Me Farama, à propos de la demande de pardon du Général

 

« Dans ce procès, j’ai quelques images à partager avec mes confrères. La première qui est très forte et ahurissante, c’est  d’entendre le Général Diendéré et ses compairs demander des excuses au peuple burkinabè pour le coup d’Etat malheureux qu’ils ont exécutés et de les entendre aujourd’hui  dire que, finalement, ils n’ont jamais été auteurs à quelque moment que ce soit d’un coup d’Etat. C’est toute la caractéristique de la défense du Général qui est inconséquente.  Comment un individu peut-il dire « je vous demande pardon pour le coup d’Etat que j’ai exécuté » et dire « je ne suis responsable d’aucun coup d’Etat » ? Deuxième image tout aussi  ahurissante et très forte, c’est quand le Général, celui-là qui est sorti à la télévision dire qu’il est le président du CND, auteur principal du putsch, vous dit, par la voix de ses avocats : « je ne me reconnais coupable de rien en ce qui concerne le coup d’Etat, je souhaite d’ailleurs être acquitté ». Si celui qui est la tête pensante du coup d’Etat est acquitté, qui devrait être condamné ? C’est ahurissant comme stratégie de défense. Troisième image forte, blessante : c’est quand le Général demande pardon au peuple et souhaite qu’on tourne la page, et dans le même temps, sur la question de l’exécution d’un ordre légal ou illégal, le Général dit ne pas en savoir. Cela veut dire que, dans son  esprit,  le Général n’a pas encore tourné la page sur le fait que le coup d’Etat, le putschisme doit être banni des pratiques de ce pays.
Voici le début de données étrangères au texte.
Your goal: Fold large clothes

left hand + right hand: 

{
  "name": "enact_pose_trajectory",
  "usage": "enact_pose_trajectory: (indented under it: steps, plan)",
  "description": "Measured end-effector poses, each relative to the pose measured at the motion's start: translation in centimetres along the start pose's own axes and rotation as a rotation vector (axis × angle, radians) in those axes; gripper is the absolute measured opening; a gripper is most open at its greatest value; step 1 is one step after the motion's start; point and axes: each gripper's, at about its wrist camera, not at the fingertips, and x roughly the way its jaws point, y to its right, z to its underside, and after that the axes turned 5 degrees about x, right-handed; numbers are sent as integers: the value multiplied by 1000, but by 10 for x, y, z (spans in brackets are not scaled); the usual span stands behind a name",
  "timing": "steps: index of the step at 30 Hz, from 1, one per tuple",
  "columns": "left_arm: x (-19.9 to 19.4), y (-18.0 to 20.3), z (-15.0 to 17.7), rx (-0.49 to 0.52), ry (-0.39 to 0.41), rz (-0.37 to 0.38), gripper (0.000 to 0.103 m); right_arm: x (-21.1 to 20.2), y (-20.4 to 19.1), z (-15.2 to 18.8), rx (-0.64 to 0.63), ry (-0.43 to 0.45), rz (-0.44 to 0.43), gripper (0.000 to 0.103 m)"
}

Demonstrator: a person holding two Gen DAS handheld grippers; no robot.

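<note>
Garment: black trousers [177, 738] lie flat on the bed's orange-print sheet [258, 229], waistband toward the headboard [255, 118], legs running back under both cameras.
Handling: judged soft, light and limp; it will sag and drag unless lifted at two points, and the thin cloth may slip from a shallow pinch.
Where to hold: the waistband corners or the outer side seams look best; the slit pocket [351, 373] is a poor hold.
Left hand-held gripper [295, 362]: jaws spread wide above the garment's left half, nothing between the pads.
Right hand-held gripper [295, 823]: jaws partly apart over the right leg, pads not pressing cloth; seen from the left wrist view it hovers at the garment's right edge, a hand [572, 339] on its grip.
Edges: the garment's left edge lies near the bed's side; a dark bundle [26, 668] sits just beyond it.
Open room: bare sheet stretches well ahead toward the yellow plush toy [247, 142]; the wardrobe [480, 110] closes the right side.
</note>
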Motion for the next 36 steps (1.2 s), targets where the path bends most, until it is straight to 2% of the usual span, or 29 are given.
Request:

S’il souhaite que nous tournions la page de ce que nous avons connu depuis des années, c’est de dire devant tous ses frères d’armes, devant le peuple  que, « exécuter un  coup d’Etat, même si moi j’ai pu le faire quelques fois dans la vie, c’est un acte illégal à bannir. S’il n’a pas pu le dire, qu’il ne nous dise pas de tourner la page, parce que lui, il n’a même pas tourné une page quelconque.»